Q: Both CPL and NYPL won the Knight News Challenge to enable them to do this.
BB: We’ll be lending them for a three week term. NYPL is lending for months. It’s an experiment. But it’s not just about shiny objects. CPL has been acknowledged for experiments, for R&D. The buzz is important to elevating your brand.
JP: There will have to be trade-offs. Maybe libraries will have to spend less on books, on the marginal acquisitions, in order to support these hardware lending programs. That’s controversial but we have to talk about the trade-offs.
BB: Our model for sharing knowledge is changing dramatically because of the law. Our ability to lend physical books vs. digital materials …
JP: In the physical realm we have the right of first sale that lets you do whatever you want with a book, including resell it or lend it. But for digital there’s no first sale. Libraries acquire the digital under a contract that may limit the number of lends. Libraries are in a less good position with e-works.
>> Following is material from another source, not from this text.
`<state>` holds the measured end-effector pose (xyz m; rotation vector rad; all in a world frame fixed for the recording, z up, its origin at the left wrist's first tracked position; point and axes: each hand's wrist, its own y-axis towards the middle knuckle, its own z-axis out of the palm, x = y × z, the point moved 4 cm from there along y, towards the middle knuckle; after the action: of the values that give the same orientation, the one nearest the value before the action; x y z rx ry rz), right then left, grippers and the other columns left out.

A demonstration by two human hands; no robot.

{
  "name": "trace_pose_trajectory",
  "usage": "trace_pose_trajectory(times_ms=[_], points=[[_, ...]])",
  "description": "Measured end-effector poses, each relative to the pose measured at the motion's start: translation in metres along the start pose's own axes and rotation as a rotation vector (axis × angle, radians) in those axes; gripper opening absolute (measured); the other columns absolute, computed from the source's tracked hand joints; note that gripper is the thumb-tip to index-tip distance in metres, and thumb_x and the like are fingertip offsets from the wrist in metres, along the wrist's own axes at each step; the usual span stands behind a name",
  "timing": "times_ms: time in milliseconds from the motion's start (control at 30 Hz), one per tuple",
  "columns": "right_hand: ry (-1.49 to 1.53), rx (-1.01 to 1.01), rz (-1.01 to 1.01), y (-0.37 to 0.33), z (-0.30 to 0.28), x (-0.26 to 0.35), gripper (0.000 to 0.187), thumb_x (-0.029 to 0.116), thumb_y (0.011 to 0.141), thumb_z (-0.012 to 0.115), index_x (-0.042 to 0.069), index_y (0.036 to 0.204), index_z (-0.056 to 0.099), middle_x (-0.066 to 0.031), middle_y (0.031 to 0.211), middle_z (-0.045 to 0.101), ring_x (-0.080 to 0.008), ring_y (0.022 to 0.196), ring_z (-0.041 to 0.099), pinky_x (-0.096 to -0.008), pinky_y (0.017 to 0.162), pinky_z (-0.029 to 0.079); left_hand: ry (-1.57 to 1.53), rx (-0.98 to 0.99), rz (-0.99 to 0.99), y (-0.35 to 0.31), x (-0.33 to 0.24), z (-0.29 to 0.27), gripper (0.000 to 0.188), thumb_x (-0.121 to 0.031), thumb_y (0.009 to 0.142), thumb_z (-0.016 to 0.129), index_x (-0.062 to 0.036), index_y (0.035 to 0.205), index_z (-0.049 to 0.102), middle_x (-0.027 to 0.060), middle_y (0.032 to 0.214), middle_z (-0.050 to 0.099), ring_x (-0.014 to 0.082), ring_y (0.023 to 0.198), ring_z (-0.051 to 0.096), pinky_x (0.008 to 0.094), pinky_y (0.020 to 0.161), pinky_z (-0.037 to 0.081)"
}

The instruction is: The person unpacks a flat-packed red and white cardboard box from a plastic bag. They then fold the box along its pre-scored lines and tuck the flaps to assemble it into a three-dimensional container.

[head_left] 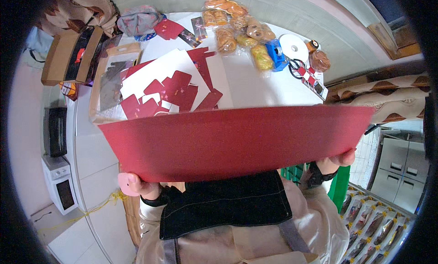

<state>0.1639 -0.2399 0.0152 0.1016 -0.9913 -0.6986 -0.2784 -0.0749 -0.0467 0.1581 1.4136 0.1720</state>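
A wide dark-red sheet [237, 143], perhaps thin card, is held up across my front above the near table edge. My left hand [145, 187] grips its lower left corner, and a small pink rounded piece with a hole [126, 183] shows beside the thumb; I cannot tell whether that is held too. On the other side, my right hand [337, 160] closes on the lower right end, most fingers hidden behind the sheet. Beyond it on the table lie several red cut card pieces [180, 88] on white sheets [155, 67].
Bagged bread [226, 39] sits at the back of the white table [248, 90]. A blue tape dispenser [275, 54], a white roll [292, 47] and black-handled scissors [296, 67] are at the back right. An open cardboard box [57, 58] stands far left; a green crate [292, 173] is low right.
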Motion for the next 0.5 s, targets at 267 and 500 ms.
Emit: trace_pose_trajectory(times_ms=[267,500], points=[[-0.453,-0.332,0.164,0.024,0.009,0.031,0.054,0.034,0.091,0.050,-0.009,0.121,0.058,-0.0184,0.121,0.063,-0.0281,0.110,0.059,-0.0376,0.097,0.043,0.145,0.127,-0.043,0.032,-0.051,0.072,0.059,-0.050,0.087,0.046,0.0056,0.099,0.062,0.0113,0.087,0.063,0.0209,0.081,0.058,0.0313,0.076,0.043],[-0.379,0.052,0.157,0.017,-0.009,0.012,0.073,0.044,0.073,0.079,-0.002,0.125,0.054,-0.0111,0.123,0.060,-0.0220,0.113,0.057,-0.0379,0.096,0.043,0.047,0.166,0.011,0.074,-0.040,0.091,0.048,-0.038,0.094,0.038,0.0049,0.095,0.061,0.0076,0.081,0.060,0.0148,0.074,0.054,0.0277,0.066,0.040]])
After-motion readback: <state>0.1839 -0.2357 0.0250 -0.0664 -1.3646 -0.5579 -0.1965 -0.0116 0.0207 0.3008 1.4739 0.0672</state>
TG: I’m not in the library world, but maybe librarians become facilitators of networked learning. People are becoming networked through their library cards, which becomes a platform for creating and curating knowledge that’s shared across the library system. If you create a platform where card holders in the virtual space are able to come together to say, e.g., that there are transportation issues in the city that need solving, the librarian can facilitate the coming together of that conversation. The library can be a link to other institutions.
BB: Librarians are moving away from being the experts in finding stuff (research librarians excepted) and becoming more facilitators.
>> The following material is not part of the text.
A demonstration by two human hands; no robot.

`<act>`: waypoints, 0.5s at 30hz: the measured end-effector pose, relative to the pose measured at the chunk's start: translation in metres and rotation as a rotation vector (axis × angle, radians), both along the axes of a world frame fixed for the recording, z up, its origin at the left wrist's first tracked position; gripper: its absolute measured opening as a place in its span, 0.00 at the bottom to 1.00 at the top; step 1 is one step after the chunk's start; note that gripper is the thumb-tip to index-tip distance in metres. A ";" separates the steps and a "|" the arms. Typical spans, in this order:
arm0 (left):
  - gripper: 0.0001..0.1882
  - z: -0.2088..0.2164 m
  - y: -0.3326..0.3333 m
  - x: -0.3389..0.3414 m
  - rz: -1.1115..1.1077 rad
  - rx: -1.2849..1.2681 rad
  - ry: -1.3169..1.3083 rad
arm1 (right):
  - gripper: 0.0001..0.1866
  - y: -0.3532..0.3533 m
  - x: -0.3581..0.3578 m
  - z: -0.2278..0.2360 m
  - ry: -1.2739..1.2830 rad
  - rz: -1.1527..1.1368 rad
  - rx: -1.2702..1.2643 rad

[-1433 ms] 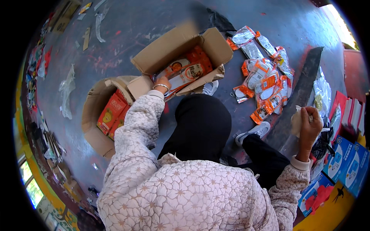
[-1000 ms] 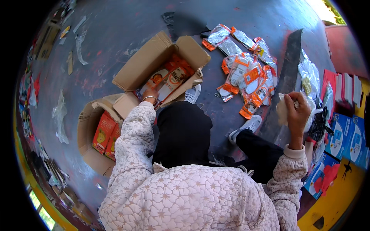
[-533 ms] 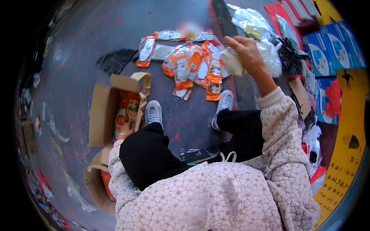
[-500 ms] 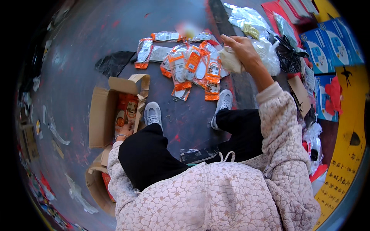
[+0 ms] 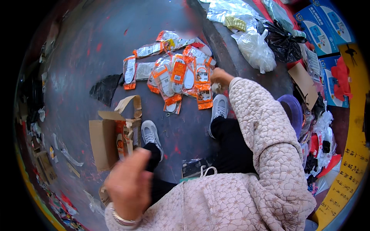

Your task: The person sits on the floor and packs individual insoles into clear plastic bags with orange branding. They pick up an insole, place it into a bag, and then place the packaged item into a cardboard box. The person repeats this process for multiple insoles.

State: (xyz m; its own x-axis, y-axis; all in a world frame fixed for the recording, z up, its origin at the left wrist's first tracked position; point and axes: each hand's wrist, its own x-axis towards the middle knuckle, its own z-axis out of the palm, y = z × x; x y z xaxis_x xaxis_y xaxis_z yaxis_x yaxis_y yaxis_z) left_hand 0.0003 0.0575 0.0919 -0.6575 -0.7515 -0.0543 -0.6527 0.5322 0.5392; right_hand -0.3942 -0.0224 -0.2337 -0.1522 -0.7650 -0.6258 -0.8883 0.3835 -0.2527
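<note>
My left hand (image 5: 130,184), a silver bracelet at its wrist, is raised close in front of me over my left leg; motion smears its fingers. My right hand (image 5: 221,78) is closed by the right edge of a pile of orange-and-clear packets of insoles (image 5: 178,73), just above my right shoe. A pale beige, cloth-like bundle (image 5: 216,88) shows below its fingers, mostly hidden by the hand. An open cardboard box (image 5: 103,144) with more orange packets (image 5: 122,139) inside stands beside my left shoe.
A black plastic sheet (image 5: 105,89) lies left of the pile. At the right are a clear plastic bag (image 5: 256,50), a black bag (image 5: 284,41), blue boxes (image 5: 317,34), a purple basin (image 5: 291,115) and a cardboard piece (image 5: 303,85). Plastic scraps lie at the left.
My left hand has come out of the cardboard box and up toward me. My right hand has come down and nearer with the beige bundle, to the pile's right edge.
</note>
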 end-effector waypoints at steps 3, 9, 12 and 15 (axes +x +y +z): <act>0.19 -0.019 0.007 -0.046 -0.206 0.238 -0.072 | 0.20 0.000 0.024 -0.034 -0.106 -0.226 0.123; 0.19 -0.144 -0.012 -0.035 -0.337 0.039 -0.875 | 0.30 0.020 0.023 -0.093 -0.182 -0.578 0.126; 0.25 -0.163 -0.007 -0.031 -0.357 0.320 -0.602 | 0.28 0.018 0.034 -0.110 -0.111 -0.669 0.115; 0.23 -0.164 -0.012 -0.044 -0.375 0.183 -0.495 | 0.24 0.010 0.036 -0.109 -0.146 -0.733 0.149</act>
SM: What about curation? Is that more the job of the librarian than ever?
BB: In the traditional sense, no. Curating programs, etc.: yes.
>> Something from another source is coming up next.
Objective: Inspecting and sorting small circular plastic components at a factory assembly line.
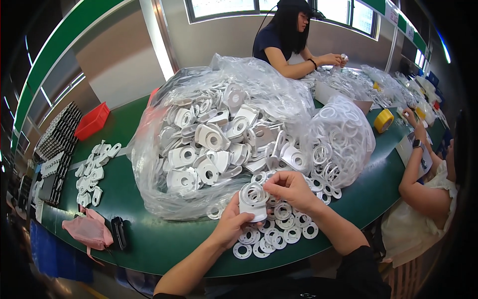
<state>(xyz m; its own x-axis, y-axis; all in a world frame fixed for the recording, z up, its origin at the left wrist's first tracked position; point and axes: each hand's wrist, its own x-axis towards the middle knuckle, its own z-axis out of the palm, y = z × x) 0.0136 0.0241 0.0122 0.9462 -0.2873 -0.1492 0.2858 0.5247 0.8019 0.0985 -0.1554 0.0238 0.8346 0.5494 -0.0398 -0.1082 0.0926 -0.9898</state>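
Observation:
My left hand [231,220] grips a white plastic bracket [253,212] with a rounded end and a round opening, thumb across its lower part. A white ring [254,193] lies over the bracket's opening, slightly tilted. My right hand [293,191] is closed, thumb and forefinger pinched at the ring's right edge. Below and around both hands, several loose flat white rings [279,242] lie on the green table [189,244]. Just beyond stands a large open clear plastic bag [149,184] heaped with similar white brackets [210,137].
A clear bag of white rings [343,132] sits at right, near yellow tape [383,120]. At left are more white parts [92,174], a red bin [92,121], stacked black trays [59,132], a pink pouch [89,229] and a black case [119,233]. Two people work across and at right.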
SM: When you were in SF, you were involved in the renovation of 24 neighborhood libraries. What are the challenges?
BB: Part of it is flexibility. We renovated beautiful Carnegie libaries, but they’re not well designed for the modern flow. As the environment changes, so will the spaces. So we were concerned with designing both for today’s needs and for the future. In Chicago we’re designing spaces to support simultaneous activities. E.g., many people using our libraries are coming because they’re a single person running their own busines out of the library. How do we support that? And we have huge usage by families and children, so we’re need to support that as well. So we’re trying to design spaces that support creative play.
TG: In one instance, a yong parent kept hearing people saying they were going to the library. She was curious. It turns out that the local library has lots of family spaces, not little chairs and little books and someone reading to a group. Rather, it’s an extension of the neighborhood. She’s learning parenting and her children are learning how to play together.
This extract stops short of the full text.